EXERCISE> Repeat only what runs from the line with "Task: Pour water" through the last line of the data below, both included, keeping every word as it is and leaving out the pictures.

SOURCE DATA>
....

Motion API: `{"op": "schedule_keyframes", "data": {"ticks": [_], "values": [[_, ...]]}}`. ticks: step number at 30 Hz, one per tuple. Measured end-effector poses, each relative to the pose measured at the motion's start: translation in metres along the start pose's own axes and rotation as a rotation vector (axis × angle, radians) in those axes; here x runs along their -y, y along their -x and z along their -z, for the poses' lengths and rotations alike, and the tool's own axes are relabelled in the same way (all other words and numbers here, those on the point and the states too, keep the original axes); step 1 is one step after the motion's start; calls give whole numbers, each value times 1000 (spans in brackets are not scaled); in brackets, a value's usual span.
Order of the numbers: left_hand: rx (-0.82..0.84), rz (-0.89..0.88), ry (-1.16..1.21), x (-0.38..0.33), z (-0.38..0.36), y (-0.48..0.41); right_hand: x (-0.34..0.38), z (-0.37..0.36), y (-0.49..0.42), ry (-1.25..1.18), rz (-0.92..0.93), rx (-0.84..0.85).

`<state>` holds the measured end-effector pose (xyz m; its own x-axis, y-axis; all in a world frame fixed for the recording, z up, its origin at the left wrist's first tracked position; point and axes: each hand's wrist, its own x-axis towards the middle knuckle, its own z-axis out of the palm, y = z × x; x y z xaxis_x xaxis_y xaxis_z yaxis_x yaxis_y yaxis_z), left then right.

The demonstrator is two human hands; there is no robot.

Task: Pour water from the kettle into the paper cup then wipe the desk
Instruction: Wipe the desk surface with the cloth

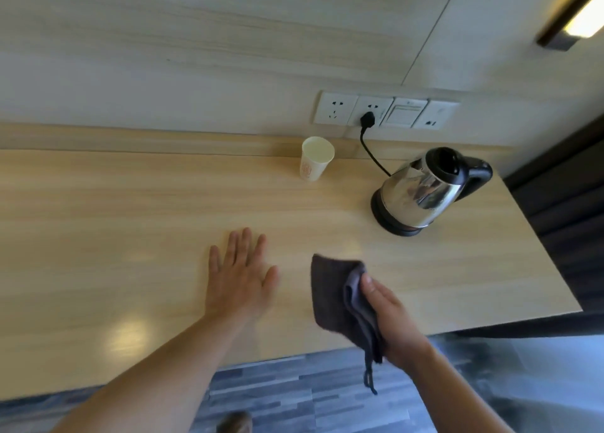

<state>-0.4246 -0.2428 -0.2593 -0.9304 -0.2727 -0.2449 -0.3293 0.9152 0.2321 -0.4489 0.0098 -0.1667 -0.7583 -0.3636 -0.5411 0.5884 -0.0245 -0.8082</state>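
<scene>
A steel kettle (421,190) with a black lid and handle stands on its black base at the right end of the light wooden desk (130,223). A white paper cup (315,159) stands upright near the back edge, left of the kettle. My right hand (390,315) grips a dark grey cloth (333,295) that hangs and rests on the desk near the front edge. My left hand (240,274) lies flat on the desk, fingers spread, holding nothing, left of the cloth.
The kettle's black cord (372,153) runs to a plug in a wall socket strip (385,113) behind the cup. The desk ends just right of the kettle, beside a dark curtain (568,223). Grey plank floor (310,393) lies below the front edge.
</scene>
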Motion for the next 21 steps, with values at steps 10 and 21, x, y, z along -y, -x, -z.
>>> {"op": "schedule_keyframes", "data": {"ticks": [10, 21], "values": [[17, -17, -19, 5, -6, -12, 86, -11, -174, 1339, 432, -37], [19, 2, -35, 3, -1, -12, 46, -1, -226, 1787, 398, 31]]}}
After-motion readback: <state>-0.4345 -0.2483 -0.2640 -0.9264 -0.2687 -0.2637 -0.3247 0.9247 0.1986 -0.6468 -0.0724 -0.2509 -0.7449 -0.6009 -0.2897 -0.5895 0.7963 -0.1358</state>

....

OUTPUT FOR THIS EXERCISE>
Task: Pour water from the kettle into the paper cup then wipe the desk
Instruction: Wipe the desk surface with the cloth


<state>-0.4246 -0.2428 -0.2593 -0.9304 -0.2727 -0.2449 -0.3293 0.9152 0.2321 -0.4489 0.0098 -0.1667 -0.7583 -0.3636 -0.5411 0.5884 -0.0245 -0.8082</state>
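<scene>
A steel kettle (421,190) with a black lid and handle stands on its black base at the right end of the light wooden desk (130,223). A white paper cup (315,159) stands upright near the back edge, left of the kettle. My right hand (390,315) grips a dark grey cloth (333,295) that hangs and rests on the desk near the front edge. My left hand (240,274) lies flat on the desk, fingers spread, holding nothing, left of the cloth.
The kettle's black cord (372,153) runs to a plug in a wall socket strip (385,113) behind the cup. The desk ends just right of the kettle, beside a dark curtain (568,223). Grey plank floor (310,393) lies below the front edge.
</scene>
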Motion for the next 21 steps, with values at steps 10 and 21, x, y, z along -y, -x, -z.
>>> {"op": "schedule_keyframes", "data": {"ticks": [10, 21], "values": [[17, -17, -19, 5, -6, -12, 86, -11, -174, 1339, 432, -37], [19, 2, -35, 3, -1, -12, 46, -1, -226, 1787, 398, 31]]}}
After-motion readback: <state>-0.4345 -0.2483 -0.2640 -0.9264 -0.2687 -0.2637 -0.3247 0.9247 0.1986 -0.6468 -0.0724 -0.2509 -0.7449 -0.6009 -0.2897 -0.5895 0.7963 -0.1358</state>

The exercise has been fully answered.